Your assignment: Without the pictures, repeat all of the data exactly as it appears below.

■ ■ ■ ■ ■

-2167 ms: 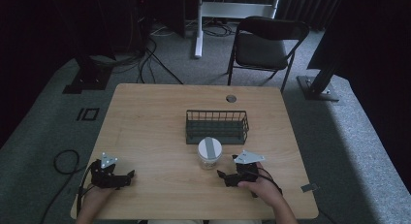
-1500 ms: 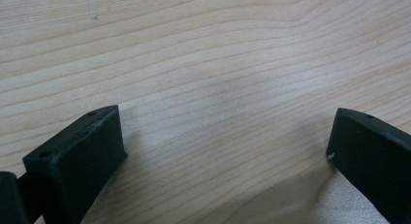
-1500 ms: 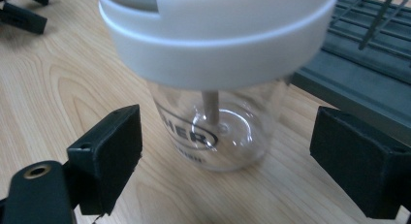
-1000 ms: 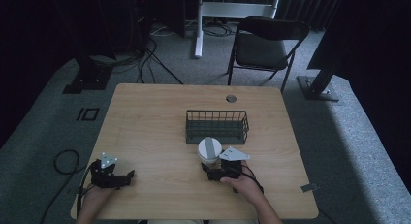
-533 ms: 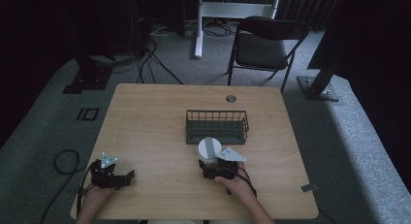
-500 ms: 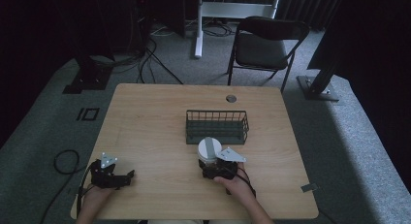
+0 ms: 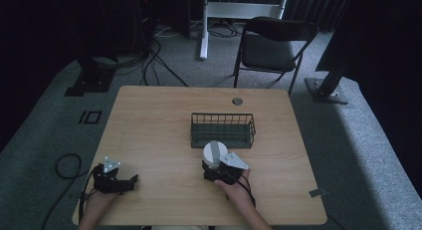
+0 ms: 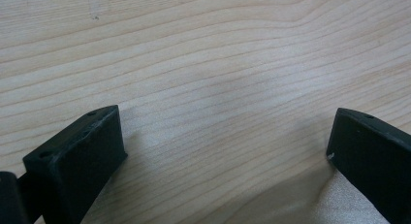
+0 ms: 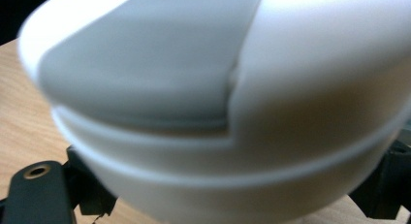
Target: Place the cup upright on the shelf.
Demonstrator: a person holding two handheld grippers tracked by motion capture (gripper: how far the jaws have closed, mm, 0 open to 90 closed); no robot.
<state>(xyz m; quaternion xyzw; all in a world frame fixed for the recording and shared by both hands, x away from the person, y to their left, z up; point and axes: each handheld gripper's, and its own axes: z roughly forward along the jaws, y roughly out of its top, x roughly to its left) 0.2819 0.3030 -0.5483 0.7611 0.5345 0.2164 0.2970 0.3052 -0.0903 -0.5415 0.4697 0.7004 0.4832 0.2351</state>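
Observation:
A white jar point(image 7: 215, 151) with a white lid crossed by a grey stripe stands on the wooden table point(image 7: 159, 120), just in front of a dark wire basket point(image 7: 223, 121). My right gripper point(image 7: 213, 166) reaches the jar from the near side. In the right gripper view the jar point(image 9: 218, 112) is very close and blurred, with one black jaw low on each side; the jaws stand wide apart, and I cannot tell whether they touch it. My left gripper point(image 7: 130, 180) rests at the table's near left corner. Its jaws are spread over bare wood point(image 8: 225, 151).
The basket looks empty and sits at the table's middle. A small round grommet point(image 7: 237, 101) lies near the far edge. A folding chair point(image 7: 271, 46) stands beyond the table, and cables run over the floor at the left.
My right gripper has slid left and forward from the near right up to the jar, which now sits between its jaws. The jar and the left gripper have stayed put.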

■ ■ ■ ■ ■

Answer for the task:
-2167 ms: 
-1500 ms: 
-1500 ms: 
-1000 ms: 
-533 ms: 
-500 ms: 
+0 ms: 
+0 ms: 
+0 ms: 
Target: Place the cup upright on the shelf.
Demonstrator: a person holding two handheld grippers tracked by motion capture (gripper: how far the jaws have closed, mm, 0 open to 90 closed); no robot.
<state>(xyz m; quaternion xyzw; all in a world frame fixed for the recording and shared by both hands, x away from the person, y to their left, z up; point and axes: each handheld gripper's, and its own axes: z roughly forward along the jaws, y roughly out of its top, x roughly to its left) 0.2819 0.3030 -0.5483 0.7611 0.5345 0.2164 0.2970 0.3052 -0.0903 -0.5415 0.4697 0.7004 0.4832 0.2351</state>
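Observation:
A white jar point(image 7: 215, 151) with a white lid crossed by a grey stripe stands on the wooden table point(image 7: 159, 120), just in front of a dark wire basket point(image 7: 223, 121). My right gripper point(image 7: 213, 166) reaches the jar from the near side. In the right gripper view the jar point(image 9: 218, 112) is very close and blurred, with one black jaw low on each side; the jaws stand wide apart, and I cannot tell whether they touch it. My left gripper point(image 7: 130, 180) rests at the table's near left corner. Its jaws are spread over bare wood point(image 8: 225, 151).
The basket looks empty and sits at the table's middle. A small round grommet point(image 7: 237, 101) lies near the far edge. A folding chair point(image 7: 271, 46) stands beyond the table, and cables run over the floor at the left.
My right gripper has slid left and forward from the near right up to the jar, which now sits between its jaws. The jar and the left gripper have stayed put.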

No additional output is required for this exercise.